Check each line of the entries below for the string "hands"; copy every line where it appears.
——
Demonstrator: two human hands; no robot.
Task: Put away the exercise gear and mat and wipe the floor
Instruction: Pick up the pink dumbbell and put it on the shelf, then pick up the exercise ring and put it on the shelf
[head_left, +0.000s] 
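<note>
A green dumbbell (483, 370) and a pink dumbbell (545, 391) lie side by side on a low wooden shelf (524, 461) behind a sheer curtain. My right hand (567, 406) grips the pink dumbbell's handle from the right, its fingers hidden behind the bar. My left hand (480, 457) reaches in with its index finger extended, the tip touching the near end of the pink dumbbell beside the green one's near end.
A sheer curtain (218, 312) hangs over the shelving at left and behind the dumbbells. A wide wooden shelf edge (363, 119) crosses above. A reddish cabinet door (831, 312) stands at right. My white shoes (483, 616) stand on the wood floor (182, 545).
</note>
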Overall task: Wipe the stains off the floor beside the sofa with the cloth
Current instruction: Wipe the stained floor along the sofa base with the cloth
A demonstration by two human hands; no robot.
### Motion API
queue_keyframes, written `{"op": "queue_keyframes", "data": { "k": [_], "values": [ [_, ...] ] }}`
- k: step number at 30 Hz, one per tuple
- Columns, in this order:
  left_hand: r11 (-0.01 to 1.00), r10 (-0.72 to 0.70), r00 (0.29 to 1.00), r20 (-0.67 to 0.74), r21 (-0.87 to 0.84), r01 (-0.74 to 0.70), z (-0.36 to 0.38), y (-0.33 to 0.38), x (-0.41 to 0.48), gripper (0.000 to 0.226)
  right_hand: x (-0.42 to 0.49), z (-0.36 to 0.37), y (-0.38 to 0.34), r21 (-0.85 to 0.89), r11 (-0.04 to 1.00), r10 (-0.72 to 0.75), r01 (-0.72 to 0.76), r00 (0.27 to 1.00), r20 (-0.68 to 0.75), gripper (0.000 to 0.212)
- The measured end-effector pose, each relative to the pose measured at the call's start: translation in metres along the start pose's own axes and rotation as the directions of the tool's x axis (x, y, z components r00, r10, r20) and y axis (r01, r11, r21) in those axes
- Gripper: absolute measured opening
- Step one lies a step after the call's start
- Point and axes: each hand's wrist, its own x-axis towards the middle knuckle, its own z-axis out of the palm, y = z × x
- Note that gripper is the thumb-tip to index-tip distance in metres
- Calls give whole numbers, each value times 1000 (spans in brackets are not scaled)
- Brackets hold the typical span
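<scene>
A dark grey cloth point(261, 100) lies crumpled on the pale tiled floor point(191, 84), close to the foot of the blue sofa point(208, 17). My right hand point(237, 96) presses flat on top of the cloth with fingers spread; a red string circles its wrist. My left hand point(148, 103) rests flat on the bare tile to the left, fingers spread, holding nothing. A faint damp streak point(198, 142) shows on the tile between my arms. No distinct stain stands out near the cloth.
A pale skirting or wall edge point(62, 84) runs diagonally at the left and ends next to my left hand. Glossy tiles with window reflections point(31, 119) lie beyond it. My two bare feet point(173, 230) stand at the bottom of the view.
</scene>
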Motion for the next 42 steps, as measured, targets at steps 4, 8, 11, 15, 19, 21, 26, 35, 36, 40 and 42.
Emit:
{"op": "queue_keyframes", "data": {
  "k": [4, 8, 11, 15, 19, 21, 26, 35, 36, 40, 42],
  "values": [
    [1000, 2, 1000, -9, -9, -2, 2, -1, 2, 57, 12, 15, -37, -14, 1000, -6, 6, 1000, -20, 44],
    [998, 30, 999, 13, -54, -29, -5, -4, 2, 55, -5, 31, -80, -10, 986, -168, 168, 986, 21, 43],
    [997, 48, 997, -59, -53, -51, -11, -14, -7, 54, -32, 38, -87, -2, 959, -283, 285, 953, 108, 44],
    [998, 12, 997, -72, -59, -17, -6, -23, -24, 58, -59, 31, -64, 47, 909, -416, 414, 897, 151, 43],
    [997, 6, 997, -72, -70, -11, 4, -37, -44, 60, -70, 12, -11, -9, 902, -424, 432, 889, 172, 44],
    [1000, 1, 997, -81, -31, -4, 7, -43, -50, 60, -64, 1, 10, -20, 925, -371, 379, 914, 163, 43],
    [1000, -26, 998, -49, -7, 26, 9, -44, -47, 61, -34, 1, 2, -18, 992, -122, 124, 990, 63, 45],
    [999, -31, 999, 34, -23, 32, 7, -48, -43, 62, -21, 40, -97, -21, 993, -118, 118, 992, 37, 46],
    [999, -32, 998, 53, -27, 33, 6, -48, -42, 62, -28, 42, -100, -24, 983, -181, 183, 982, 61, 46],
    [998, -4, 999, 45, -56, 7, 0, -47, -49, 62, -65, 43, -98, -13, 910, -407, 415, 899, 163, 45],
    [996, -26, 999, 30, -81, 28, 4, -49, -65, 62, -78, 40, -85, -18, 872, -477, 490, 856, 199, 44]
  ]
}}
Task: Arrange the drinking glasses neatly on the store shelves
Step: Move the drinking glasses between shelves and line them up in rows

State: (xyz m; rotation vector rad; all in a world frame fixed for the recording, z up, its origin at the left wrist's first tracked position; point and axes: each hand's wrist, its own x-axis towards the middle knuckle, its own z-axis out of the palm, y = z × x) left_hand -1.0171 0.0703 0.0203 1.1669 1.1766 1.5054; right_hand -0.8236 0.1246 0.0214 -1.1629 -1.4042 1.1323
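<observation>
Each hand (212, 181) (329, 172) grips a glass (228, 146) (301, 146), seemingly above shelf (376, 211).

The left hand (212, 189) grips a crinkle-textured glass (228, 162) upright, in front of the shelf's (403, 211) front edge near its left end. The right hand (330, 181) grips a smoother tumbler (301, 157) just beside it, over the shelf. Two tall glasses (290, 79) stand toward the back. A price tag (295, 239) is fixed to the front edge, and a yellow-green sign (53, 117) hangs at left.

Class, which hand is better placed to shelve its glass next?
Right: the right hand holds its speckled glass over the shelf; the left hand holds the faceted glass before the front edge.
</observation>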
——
- _OUTPUT OF THE EXERCISE_
Demonstrator: two human hands; no robot.
A demonstration by two human hands; no robot.

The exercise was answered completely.